» The task:
Print the lines below exactly, beginning with the one that contains "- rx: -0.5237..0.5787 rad" and stopping after the last line.

» Material provided:
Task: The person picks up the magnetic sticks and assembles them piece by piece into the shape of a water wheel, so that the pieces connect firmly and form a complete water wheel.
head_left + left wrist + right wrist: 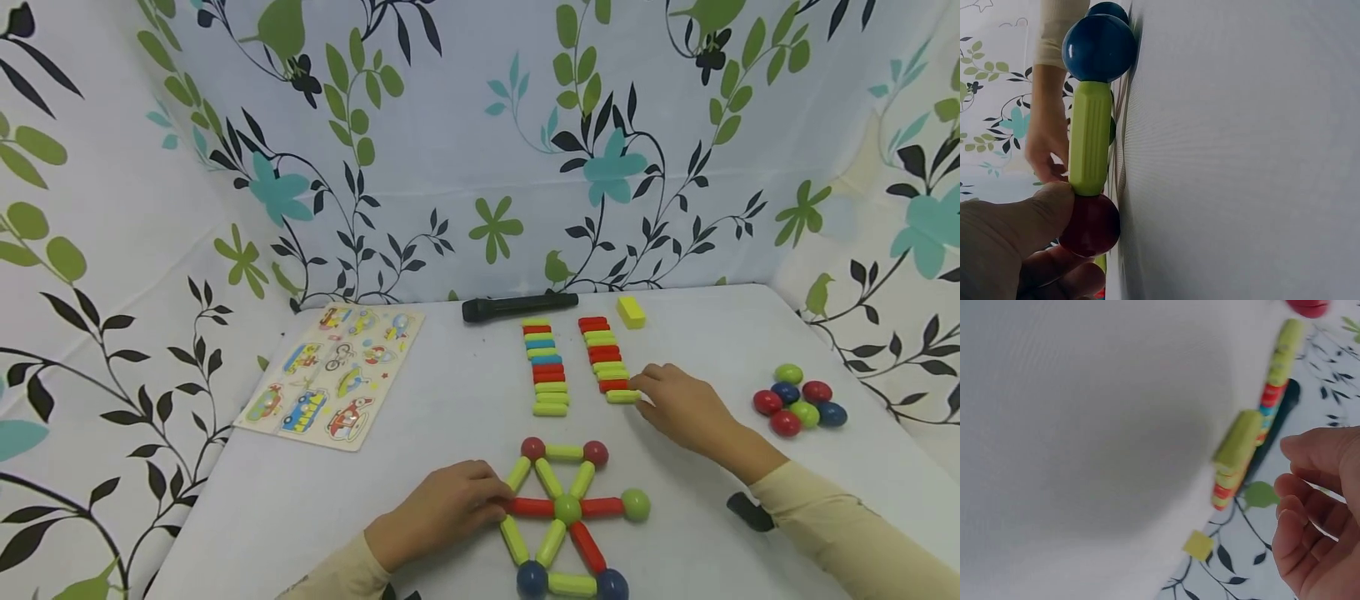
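My left hand (448, 510) pinches a dark red ball (1092, 226) between thumb and fingers; in the head view the fingers hide it. From that ball a ribbed green rod (1089, 139) runs to a blue ball (1099, 49). They form the left side of a flat figure of rods and balls, joined around a green centre ball (567, 509). My right hand (682, 410) reaches to the near end of the right row of rods, fingertips right at a green rod (622, 397). Its fingers are loosely bent, with nothing between them in the right wrist view.
A second row of coloured rods (548, 361) lies left of the first. Behind them are a black microphone (517, 307) and a yellow block (631, 312). Several loose balls (786, 376) cluster at the right. A picture puzzle board (337, 358) lies at the left.
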`<action>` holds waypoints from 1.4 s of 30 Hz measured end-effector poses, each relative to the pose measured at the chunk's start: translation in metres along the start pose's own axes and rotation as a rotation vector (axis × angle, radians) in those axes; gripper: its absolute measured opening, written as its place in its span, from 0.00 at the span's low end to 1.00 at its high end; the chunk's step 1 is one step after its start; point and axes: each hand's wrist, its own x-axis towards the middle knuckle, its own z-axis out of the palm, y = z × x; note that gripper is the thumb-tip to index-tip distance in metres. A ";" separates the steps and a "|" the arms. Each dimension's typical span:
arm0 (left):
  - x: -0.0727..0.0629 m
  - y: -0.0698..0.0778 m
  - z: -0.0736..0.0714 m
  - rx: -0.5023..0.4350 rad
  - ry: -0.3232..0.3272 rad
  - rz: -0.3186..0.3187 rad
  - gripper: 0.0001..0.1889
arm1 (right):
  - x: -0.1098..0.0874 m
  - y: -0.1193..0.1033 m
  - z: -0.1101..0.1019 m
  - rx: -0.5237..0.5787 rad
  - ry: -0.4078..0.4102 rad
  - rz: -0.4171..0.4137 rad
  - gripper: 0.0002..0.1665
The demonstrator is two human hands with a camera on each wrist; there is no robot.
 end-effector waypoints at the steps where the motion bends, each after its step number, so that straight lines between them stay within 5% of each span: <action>1: 0.000 0.000 0.000 -0.002 -0.001 -0.002 0.12 | 0.004 0.003 0.005 -0.022 -0.010 -0.018 0.20; 7: 0.001 -0.001 0.003 -0.014 -0.010 0.000 0.11 | 0.011 0.008 0.022 -0.076 -0.050 -0.037 0.15; 22: 0.000 0.001 0.001 -0.022 -0.015 0.002 0.11 | 0.023 0.004 0.024 -0.163 -0.102 -0.002 0.16; 25: 0.000 0.000 0.002 -0.019 -0.014 0.001 0.11 | 0.014 -0.001 0.019 0.003 -0.173 0.115 0.16; 32: -0.001 0.001 0.002 -0.013 -0.008 -0.005 0.11 | -0.020 -0.023 0.008 0.671 -0.387 0.432 0.12; 36: -0.001 0.002 0.000 -0.012 -0.020 -0.023 0.11 | -0.034 -0.032 0.011 0.798 -0.436 0.482 0.11; 42: 0.001 0.001 -0.002 0.002 -0.027 -0.037 0.12 | -0.040 -0.039 0.017 0.832 -0.461 0.481 0.11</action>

» Expected output:
  - rx: -0.5237..0.5787 rad
  - ry: -0.4078..0.4102 rad
  - rz: -0.4171..0.4137 rad
  - gripper: 0.0002..0.1665
The demonstrator is two human hands with a camera on each wrist; there is no robot.
 end-effector waypoints at the steps where the motion bends, each after its step number, so that straight lines between them stay within 5% of each span: <action>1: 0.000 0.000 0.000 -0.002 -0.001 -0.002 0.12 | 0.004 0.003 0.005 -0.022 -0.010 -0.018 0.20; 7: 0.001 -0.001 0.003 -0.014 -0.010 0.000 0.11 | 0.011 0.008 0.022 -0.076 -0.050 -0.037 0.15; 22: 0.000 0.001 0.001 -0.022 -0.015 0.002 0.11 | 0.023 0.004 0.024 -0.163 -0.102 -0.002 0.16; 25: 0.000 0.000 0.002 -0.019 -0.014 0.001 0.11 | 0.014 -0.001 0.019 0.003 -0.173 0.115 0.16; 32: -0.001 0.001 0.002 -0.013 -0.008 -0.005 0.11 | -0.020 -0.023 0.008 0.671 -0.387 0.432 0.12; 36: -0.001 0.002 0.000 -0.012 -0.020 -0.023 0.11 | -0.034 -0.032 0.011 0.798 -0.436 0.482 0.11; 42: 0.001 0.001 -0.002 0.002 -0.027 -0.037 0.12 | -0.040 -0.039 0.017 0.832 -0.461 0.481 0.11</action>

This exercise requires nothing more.